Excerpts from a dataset

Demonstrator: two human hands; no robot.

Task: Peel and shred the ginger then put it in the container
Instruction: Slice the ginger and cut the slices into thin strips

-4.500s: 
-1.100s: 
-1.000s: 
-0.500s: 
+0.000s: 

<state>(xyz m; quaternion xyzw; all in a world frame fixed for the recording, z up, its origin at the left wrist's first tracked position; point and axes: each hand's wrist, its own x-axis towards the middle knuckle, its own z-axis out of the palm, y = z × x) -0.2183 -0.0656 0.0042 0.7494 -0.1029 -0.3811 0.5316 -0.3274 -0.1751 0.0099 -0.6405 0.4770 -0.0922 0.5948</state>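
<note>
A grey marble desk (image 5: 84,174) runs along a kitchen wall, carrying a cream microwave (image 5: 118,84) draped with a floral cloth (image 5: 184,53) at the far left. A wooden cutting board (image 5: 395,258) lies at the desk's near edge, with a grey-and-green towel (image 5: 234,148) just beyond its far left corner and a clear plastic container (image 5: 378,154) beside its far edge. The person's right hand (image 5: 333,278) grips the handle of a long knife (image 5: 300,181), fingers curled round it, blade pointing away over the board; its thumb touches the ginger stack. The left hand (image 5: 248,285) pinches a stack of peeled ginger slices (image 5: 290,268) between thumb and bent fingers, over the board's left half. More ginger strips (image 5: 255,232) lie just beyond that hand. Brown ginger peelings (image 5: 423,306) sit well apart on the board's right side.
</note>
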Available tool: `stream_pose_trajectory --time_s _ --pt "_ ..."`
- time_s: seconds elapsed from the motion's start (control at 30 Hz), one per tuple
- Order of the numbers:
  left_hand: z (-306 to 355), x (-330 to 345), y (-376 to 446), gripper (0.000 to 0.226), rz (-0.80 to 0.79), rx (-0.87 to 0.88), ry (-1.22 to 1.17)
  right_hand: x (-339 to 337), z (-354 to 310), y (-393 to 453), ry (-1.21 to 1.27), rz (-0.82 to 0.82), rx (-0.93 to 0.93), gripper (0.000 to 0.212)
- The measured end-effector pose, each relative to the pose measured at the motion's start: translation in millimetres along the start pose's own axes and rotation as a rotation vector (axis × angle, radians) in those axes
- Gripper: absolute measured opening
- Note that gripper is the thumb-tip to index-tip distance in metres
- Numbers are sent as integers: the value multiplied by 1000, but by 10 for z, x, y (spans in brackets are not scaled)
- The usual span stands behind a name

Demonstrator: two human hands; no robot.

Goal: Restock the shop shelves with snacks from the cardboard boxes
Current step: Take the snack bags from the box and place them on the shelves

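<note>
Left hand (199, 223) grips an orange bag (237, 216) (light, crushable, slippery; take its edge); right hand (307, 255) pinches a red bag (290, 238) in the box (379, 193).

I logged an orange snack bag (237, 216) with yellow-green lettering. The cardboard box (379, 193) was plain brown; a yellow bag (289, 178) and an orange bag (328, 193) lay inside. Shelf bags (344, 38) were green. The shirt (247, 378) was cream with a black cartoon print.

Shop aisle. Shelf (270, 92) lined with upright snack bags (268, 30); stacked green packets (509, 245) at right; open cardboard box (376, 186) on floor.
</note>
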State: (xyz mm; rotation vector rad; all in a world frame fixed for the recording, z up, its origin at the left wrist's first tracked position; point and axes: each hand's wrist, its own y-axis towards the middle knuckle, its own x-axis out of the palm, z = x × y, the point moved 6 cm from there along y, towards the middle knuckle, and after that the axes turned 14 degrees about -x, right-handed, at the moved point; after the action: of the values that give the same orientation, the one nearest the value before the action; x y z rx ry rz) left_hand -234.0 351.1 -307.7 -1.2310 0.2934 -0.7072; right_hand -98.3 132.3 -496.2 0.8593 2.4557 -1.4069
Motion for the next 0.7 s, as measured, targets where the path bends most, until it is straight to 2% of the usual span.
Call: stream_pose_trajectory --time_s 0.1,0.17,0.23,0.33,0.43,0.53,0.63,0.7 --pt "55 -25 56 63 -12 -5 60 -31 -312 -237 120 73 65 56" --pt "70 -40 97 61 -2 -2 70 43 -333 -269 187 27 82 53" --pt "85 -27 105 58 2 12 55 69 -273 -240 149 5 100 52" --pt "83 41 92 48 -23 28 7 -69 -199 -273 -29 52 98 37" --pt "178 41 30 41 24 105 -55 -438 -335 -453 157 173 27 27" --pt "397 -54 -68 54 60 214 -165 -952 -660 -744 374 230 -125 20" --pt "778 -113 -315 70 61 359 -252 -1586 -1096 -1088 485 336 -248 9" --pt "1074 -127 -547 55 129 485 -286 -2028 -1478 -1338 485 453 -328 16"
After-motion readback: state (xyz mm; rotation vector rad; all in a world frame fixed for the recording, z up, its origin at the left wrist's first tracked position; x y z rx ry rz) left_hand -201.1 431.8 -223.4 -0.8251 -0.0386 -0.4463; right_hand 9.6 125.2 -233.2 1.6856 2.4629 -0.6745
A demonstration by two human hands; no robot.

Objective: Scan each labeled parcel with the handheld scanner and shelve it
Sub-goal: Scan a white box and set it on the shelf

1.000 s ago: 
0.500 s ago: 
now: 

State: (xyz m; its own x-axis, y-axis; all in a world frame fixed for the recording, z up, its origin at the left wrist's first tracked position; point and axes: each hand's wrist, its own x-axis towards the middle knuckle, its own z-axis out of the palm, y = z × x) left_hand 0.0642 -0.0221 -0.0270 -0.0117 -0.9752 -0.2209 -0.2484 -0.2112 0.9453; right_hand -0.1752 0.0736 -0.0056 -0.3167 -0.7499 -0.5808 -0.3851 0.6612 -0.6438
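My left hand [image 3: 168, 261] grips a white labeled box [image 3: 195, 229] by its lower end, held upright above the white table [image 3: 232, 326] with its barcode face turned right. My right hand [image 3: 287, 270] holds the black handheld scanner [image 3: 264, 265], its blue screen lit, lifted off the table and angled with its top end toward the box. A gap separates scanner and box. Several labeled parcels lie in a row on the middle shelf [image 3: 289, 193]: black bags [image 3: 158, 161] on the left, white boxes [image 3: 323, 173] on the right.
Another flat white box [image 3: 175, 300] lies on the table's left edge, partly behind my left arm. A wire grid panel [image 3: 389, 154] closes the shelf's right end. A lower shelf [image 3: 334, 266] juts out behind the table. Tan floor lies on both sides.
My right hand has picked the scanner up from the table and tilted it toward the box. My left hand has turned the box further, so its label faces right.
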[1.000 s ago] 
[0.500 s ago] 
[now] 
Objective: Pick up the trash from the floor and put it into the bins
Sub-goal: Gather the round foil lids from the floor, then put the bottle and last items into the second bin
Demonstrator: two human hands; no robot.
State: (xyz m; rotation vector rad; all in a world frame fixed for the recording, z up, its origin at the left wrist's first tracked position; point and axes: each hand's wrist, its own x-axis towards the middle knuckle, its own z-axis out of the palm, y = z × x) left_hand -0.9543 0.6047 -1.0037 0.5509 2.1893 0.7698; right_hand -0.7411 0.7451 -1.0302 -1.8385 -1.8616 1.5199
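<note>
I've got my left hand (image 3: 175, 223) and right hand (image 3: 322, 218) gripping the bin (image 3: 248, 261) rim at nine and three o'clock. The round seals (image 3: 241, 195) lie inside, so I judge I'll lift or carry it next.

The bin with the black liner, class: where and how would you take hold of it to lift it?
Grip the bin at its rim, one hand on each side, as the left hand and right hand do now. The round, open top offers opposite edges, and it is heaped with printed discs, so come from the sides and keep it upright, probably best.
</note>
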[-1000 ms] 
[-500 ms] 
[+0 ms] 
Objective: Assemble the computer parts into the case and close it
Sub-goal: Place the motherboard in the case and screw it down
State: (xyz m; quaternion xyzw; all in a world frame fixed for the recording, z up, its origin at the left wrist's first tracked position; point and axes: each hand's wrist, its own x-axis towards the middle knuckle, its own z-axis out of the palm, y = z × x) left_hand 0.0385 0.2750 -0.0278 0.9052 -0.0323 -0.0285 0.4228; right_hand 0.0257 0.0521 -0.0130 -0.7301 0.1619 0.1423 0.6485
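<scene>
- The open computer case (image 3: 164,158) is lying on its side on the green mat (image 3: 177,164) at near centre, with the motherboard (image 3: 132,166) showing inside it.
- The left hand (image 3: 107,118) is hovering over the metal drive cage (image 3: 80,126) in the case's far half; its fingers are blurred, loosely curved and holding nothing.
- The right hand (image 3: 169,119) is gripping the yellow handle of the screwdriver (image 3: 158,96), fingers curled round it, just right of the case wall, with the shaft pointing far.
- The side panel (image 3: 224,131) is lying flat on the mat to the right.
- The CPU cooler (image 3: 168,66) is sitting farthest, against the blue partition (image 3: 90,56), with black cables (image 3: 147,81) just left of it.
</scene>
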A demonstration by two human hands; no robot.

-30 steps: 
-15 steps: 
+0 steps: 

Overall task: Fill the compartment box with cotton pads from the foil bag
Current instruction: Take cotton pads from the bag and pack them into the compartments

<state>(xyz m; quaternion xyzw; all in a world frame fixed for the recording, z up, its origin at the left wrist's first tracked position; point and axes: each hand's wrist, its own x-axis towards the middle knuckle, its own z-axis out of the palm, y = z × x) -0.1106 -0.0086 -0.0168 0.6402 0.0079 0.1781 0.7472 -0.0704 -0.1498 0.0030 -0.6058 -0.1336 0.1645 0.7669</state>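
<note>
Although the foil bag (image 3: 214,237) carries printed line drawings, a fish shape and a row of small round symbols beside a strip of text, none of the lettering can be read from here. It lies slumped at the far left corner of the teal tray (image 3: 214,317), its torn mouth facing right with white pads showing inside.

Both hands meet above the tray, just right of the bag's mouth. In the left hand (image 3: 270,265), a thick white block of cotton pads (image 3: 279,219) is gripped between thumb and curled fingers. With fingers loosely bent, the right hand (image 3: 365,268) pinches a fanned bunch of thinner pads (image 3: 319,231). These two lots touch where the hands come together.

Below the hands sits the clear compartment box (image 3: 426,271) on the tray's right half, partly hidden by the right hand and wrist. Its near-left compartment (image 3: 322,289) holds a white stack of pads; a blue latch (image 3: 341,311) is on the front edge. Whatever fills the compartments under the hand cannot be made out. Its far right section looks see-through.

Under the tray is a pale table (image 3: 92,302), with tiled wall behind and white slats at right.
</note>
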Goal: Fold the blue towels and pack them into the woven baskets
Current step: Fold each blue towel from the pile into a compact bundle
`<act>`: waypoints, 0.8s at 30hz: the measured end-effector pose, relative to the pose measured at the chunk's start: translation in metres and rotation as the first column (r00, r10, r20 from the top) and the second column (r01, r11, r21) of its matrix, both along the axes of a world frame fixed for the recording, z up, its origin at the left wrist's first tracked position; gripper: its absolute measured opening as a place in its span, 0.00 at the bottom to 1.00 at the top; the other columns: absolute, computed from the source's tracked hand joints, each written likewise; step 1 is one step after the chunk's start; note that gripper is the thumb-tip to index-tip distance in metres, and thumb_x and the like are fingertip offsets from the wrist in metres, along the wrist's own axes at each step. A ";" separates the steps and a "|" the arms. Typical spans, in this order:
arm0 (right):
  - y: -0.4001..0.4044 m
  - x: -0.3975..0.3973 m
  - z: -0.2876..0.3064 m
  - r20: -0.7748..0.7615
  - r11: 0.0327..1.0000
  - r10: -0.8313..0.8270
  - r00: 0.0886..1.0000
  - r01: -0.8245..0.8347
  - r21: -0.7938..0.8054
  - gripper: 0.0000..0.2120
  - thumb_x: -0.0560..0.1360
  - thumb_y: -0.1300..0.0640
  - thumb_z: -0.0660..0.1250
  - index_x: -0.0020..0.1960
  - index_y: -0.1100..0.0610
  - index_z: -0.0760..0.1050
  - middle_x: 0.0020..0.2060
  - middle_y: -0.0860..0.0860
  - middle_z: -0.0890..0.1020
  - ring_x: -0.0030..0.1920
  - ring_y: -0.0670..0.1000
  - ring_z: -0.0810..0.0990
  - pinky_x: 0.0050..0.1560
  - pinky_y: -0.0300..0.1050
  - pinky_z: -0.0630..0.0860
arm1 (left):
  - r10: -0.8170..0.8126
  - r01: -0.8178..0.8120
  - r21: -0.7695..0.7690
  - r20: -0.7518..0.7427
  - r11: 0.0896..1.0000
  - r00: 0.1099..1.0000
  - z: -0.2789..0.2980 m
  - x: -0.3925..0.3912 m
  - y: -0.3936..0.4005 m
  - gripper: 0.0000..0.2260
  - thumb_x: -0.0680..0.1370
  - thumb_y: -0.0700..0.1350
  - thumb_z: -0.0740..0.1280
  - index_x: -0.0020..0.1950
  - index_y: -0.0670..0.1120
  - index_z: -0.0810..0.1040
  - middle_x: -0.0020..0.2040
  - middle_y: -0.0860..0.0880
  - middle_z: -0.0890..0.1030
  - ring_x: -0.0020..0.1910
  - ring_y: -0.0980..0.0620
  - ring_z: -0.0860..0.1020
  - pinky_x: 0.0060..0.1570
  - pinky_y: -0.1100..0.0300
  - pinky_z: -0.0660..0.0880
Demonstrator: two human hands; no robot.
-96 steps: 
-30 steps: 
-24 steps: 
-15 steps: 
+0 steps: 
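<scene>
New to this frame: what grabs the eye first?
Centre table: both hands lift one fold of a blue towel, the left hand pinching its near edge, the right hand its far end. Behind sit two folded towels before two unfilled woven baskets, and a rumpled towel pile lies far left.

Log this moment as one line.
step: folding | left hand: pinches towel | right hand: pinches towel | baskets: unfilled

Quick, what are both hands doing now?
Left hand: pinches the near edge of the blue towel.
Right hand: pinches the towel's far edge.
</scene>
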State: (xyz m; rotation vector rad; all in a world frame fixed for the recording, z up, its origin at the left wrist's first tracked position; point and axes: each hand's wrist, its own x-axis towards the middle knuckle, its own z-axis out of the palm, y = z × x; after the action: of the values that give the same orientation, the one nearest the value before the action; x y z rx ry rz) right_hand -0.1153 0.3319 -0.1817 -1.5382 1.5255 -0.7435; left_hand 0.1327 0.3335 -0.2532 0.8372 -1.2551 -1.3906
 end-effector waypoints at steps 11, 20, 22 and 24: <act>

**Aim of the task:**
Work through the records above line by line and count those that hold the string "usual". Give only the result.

**Written solution:**
2